%%
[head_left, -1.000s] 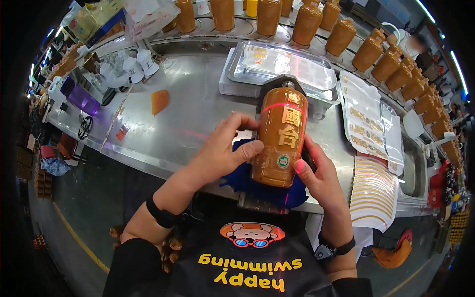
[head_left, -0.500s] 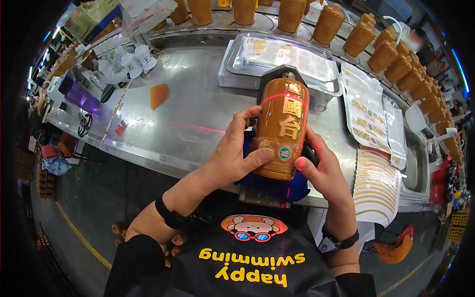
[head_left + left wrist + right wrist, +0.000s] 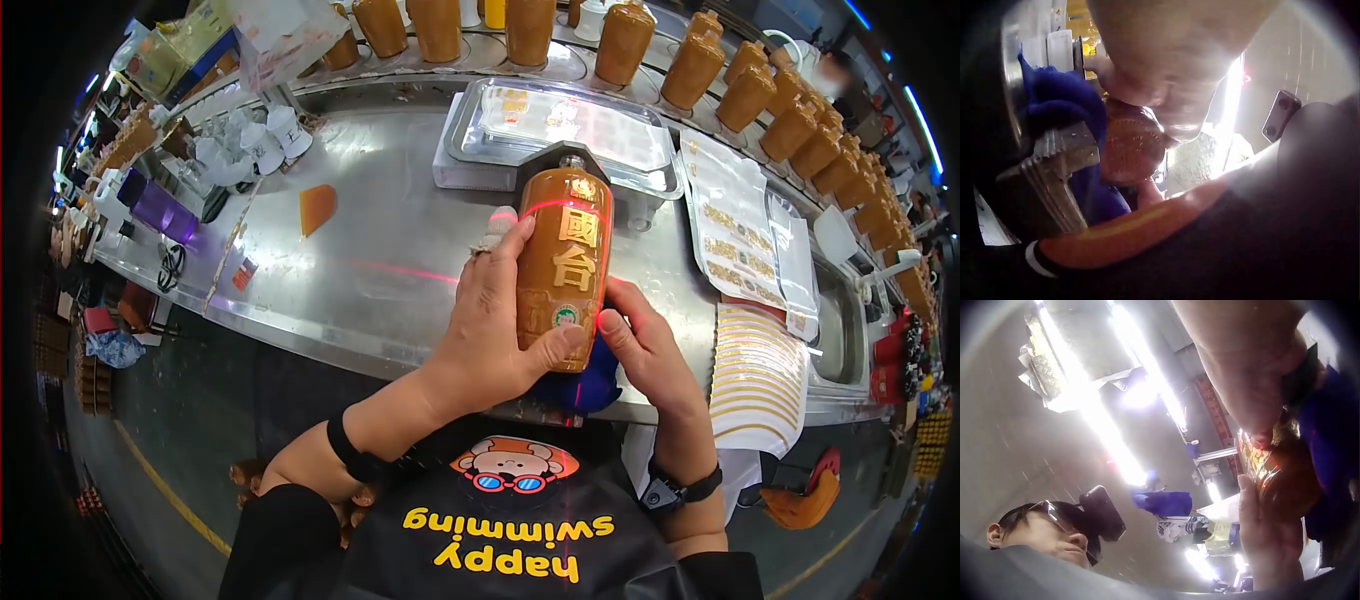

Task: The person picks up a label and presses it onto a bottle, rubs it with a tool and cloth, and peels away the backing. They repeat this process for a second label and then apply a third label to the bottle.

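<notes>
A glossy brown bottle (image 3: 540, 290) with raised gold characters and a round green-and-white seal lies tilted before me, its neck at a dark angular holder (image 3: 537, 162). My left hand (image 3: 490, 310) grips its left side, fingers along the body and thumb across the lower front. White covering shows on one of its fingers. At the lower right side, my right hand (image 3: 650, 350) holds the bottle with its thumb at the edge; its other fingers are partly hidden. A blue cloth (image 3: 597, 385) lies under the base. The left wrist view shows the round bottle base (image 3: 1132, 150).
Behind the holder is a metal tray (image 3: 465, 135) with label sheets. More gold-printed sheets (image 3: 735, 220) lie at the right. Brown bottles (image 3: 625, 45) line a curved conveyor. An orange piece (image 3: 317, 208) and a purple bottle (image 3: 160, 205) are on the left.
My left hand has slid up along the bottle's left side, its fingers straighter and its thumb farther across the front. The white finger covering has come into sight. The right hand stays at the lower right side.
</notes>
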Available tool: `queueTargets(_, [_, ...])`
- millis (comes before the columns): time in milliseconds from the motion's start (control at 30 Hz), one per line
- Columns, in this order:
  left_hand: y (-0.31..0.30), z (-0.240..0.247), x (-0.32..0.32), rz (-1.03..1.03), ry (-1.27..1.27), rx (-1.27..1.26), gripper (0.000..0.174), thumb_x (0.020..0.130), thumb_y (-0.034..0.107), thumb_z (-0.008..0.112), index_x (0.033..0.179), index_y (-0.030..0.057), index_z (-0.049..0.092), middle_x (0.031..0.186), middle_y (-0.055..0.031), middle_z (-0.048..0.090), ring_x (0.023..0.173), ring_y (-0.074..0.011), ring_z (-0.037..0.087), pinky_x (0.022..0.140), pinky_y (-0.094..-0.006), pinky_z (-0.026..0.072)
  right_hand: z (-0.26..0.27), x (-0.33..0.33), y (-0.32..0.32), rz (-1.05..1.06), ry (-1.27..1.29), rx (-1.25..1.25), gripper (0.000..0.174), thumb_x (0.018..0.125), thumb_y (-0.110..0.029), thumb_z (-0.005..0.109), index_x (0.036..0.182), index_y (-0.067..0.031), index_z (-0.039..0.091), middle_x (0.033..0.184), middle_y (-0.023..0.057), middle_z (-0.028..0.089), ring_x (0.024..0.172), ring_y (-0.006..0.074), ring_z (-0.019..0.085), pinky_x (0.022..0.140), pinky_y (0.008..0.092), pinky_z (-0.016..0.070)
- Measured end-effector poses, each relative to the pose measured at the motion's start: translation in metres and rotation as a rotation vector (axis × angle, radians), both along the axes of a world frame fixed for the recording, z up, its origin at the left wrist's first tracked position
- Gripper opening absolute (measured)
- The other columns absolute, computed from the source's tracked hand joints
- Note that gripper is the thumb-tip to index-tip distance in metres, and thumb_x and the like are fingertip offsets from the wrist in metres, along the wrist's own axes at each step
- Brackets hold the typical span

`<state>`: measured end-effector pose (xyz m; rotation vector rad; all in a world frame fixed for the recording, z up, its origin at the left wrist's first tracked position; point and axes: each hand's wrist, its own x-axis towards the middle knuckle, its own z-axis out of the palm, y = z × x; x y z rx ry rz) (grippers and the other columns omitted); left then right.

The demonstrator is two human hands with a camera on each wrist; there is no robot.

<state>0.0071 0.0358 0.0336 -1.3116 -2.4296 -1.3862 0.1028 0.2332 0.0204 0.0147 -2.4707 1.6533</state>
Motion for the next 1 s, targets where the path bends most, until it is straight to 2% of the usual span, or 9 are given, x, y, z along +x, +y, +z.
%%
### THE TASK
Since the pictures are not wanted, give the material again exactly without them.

### SOLUTION TO THE PROBLEM
[head_left, -1.000s] 
[head_left, -0.500s] 
[head_left + left wrist + right wrist, +0.000s] 

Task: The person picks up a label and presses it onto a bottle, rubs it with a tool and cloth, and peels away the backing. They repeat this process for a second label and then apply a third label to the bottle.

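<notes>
A glossy brown bottle (image 3: 540, 290) with raised gold characters and a round green-and-white seal lies tilted before me, its neck at a dark angular holder (image 3: 537, 162). My left hand (image 3: 490, 310) grips its left side, fingers along the body and thumb across the lower front. White covering shows on one of its fingers. At the lower right side, my right hand (image 3: 650, 350) holds the bottle with its thumb at the edge; its other fingers are partly hidden. A blue cloth (image 3: 597, 385) lies under the base. The left wrist view shows the round bottle base (image 3: 1132, 150).
Behind the holder is a metal tray (image 3: 465, 135) with label sheets. More gold-printed sheets (image 3: 735, 220) lie at the right. Brown bottles (image 3: 625, 45) line a curved conveyor. An orange piece (image 3: 317, 208) and a purple bottle (image 3: 160, 205) are on the left.
My left hand has slid up along the bottle's left side, its fingers straighter and its thumb farther across the front. The white finger covering has come into sight. The right hand stays at the lower right side.
</notes>
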Available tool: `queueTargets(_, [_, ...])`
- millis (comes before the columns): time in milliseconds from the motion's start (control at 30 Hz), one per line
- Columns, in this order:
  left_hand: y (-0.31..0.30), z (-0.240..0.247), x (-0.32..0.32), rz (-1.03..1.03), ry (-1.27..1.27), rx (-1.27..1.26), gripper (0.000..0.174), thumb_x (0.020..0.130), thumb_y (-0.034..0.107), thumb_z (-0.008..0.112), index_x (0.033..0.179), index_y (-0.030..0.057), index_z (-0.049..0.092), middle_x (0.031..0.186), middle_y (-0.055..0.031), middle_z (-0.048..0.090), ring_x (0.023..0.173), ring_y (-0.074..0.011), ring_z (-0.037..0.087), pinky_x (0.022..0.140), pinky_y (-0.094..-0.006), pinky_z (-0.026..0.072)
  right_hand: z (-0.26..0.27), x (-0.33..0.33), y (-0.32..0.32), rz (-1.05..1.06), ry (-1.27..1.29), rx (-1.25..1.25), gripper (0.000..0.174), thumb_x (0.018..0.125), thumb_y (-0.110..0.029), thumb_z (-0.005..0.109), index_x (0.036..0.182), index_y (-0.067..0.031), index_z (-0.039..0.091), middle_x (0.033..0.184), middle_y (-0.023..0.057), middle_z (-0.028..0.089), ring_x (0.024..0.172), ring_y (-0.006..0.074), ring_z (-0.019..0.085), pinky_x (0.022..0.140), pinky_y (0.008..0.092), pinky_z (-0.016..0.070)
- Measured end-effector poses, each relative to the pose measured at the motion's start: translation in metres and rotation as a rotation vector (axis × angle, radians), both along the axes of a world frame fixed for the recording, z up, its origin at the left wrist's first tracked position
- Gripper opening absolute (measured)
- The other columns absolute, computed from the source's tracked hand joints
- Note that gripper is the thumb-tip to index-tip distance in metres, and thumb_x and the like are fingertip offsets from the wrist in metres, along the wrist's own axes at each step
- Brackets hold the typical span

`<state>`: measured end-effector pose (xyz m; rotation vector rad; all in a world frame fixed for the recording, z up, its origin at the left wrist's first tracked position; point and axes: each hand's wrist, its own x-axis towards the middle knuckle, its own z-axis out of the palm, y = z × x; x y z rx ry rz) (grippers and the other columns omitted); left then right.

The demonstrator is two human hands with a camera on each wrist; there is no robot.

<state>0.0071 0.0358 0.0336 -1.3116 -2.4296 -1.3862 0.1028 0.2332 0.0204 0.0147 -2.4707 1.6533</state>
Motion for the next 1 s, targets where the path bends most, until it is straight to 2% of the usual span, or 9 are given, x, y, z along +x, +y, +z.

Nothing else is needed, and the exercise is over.